When you make a payment for all or part of your estimated tax due using Direct Pay or the Electronic Federal Tax Payment System, you can mark that this payment is for an extension of your tax filing. 

File Form 4868

You can file Form 4868 online or by mail to request an automatic extension. To complete the form, you’ll need to estimate your tax liability for the year and file by the April 15th due date. 

Because filing an IRS extension deadline is easy and simple to do, if you know you need an extension, don’t delay. File for one now and start getting everything ready for your new tax deadline. 

How To Stay On Top of Your Taxes in 6 Easy Steps 

Even if you do file an extension and get an extra six months to file your taxes, you don’t want to be scrambling to complete them. 

Taxes can be complex and confusing, especially if you don’t stay on top of them throughout the year. Unfortunately, too many people leave preparing for their taxes until just before the deadline. Not only does this create unnecessary stress, but it could mean that you’re missing important information — and filing your taxes with incomplete information.  

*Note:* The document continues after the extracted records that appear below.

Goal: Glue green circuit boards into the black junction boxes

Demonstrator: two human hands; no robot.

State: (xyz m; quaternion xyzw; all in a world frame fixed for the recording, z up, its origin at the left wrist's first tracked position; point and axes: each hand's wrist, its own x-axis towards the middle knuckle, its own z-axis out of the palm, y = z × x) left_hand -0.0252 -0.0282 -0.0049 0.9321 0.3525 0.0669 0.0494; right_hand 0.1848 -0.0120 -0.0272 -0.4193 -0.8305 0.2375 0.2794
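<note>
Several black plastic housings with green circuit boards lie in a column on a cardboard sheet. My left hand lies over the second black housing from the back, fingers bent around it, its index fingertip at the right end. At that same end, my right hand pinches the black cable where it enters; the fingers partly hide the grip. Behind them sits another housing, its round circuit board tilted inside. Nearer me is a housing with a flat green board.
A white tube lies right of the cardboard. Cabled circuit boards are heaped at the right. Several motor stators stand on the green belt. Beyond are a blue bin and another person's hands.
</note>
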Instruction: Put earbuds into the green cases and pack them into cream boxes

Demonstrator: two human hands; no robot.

Don’t leave prepping for your taxes until the last minute. Here are 6 simple and easy ways to stay on top of your taxes during the year so that you don’t have stress and file an extension. 

Create Calendar Reminders

Don’t let April 15th sneak up on you. Create calendar reminders for a few specific dates. These include:

Important tax dates to remember

  • January 31st: Many of your required tax forms (eg W-2’s, 1099’s, 1098’s etc) should have been sent to you by this date. If you’re missing any, be sure to follow up to get them quickly.
  • Early February: If you are working with an accountant to file your taxes, call to confirm an appointment with them in March to get your tax return started.
  • March: Choose a date early in the month to review your tax return information and estimate your tax liability. If you are going to owe money, knowing that in advance of the April 15th deadline will be helpful. 
  • April 15th: Make sure this date is in your calendar as either the last day to file your return or to file for an extension. But don’t feel like you need to wait until this date — you can always file earlier.

Tax Extension Deadline: Have A Checklist Of All The Documents You Need To Collect

Each year, you’re sent documents that show your income or expenses. The sender of these documents also files a copy with the IRS. These documents are key to completing your tax return so you’ll want to keep a checklist to ensure you receive everything you need. 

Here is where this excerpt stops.